Lo spessore dei pavimenti autobloccanti varia tipicamente da 6 a 12 centimetri, a seconda del carico che dovranno sostenere. Per aree pedonali, cortili privati e giardini, uno spessore di 6 cm è generalmente sufficiente. Tuttavia, per supportare il traffico veicolare leggero (auto private) o pesante (camion, mezzi di soccorso) e per piazzali di carico, è necessario utilizzare elementi più spessi, fino a 12 cm o oltre. È fondamentale che il sottofondo sia preparato correttamente, con uno strato di sabbia ben compattato e un geotessuto drenante, per garantire stabilità e prevenire cedimenti o deformazioni della pavimentazione nel tempo.
-
Come avviene la posa dei pavimenti autobloccanti? Quali materiali servono?
La posa richiede una preparazione accurata del terreno. Innanzitutto, si scava lo scavo fino alla profondità necessaria e si stende un geotessile per separare il suolo dal materiale di riempimento e favorire il drenaggio. Successivamente, si posa uno strato di ghiaia o pietrisco stabilizzato, che viene compattato meccanicamente. Sopra questo strato portante si applica uno strato di sabbia silicea setacciata, livellata e compattata, che costituisce il letto di posa vero e proprio. Infine, vengono disposte le tessere autobloccanti secondo il disegno scelto. Le giunture tra i pezzi vengono poi riempite con sabbia fine, che viene fatta penetrare per bloccare meccanicamente i blocchi tra loro.
-
È possibile realizzare disegni personalizzati con i pavimenti autobloccanti?

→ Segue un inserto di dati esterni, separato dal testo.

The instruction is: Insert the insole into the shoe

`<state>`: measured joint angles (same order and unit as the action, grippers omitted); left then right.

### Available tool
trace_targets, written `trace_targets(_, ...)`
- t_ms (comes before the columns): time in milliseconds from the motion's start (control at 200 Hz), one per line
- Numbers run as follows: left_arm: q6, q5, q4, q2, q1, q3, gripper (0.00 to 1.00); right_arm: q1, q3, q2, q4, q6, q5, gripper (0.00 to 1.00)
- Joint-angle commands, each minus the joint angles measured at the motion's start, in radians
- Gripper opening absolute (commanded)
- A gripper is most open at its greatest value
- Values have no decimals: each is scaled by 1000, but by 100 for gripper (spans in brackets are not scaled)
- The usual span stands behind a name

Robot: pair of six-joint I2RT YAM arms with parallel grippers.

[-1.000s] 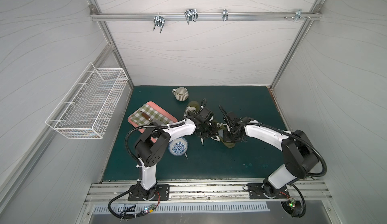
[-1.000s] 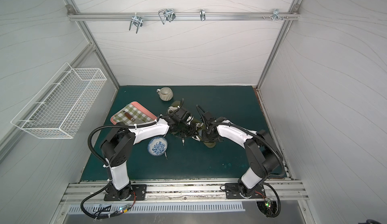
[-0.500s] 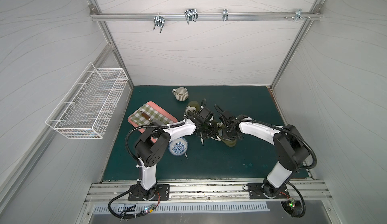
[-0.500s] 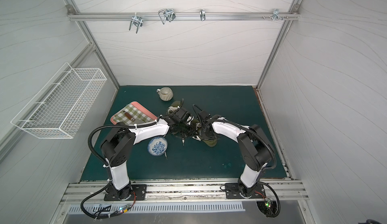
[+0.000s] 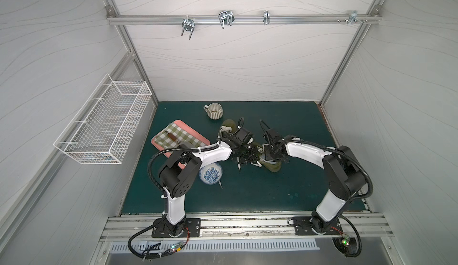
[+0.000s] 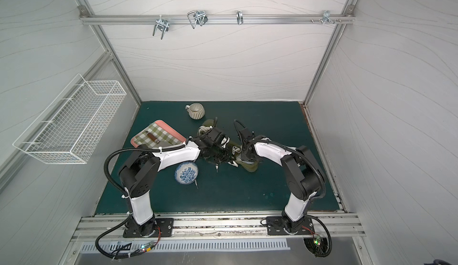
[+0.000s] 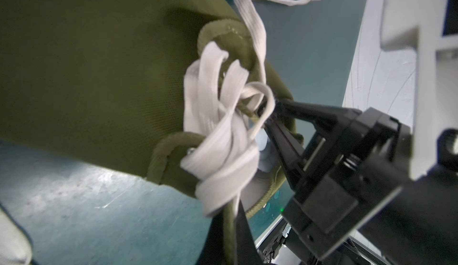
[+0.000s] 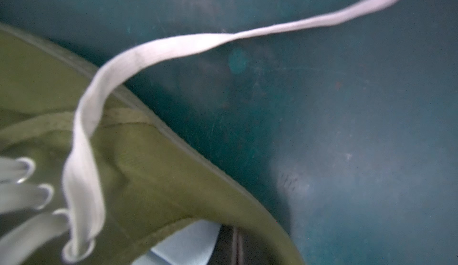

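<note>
Insole [image 8: 188,241] looks partly in: a pale blue sheet inside the opening of the olive shoe [image 5: 272,166], mid-mat [image 5: 285,196]. I doubt it's seated flat yet, so pushing it toward the toe is probably what's left. Right gripper [image 7: 271,122] is pressed together, poking into the opening. Left gripper [image 5: 244,156] is clamped too, seemingly on the shoe's edge. From above the arms cover the opening; only the wrist cams show the blue clearly.

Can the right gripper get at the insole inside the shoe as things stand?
Probably yes: the right gripper, shut, points into the mouth of the shoe, beside the pale insole showing there. The bunched laces crowd the opening and could snag it.
</note>
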<state>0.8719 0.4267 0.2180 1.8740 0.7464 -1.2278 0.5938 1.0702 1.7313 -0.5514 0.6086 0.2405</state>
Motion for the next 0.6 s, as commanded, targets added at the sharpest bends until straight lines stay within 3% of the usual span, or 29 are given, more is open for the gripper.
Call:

Assolutamente sì, questa è una delle caratteristiche distintive di questi pavimenti. Essendo prodotti in varie forme (rettangolari, esagonali, a spina di pesce, ecc.) e colori, permettono di creare composizioni estetiche molto articolate. Si possono ottenere effetti geometrici complessi, bordature decorative o semplici pattern lineari che valorizzano l'ambiente circostante. Questa versatilità li rende ideali non solo per funzioni tecniche come parcheggi o carreggiate, ma anche per abbellire ingressi di ville, cortili condominiali e aree ricreative, integrandosi armoniosamente con l'architettura e il paesaggio circostante.
-
I pavimenti autobloccanti sono adatti anche per climi con forti escursioni termiche?
Sì, i pavimenti autobloccanti in calcestruzzo vibrocompresso sono progettati per resistere bene alle sollecitazioni ambientali, inclusi i cicli di gelo e disgelo tipici dei climi freddi. La presenza dello strato antiusura in quarzo aumenta la durabilità superficiale contro l'abrasione e gli agenti atmosferici. Tuttavia, per garantire la massima longevità in zone soggette a forti gelate, è cruciale che il sistema di drenaggio sia efficiente: l'acqua piovana deve poter defluire rapidamente attraverso le giunture e il sottofondo, evitando ristagni che potrebbero congelarsi e causare distacchi o crepe. Una corretta esecuzione della base drenante è quindi essenziale quanto la qualità dei blocchi stessi.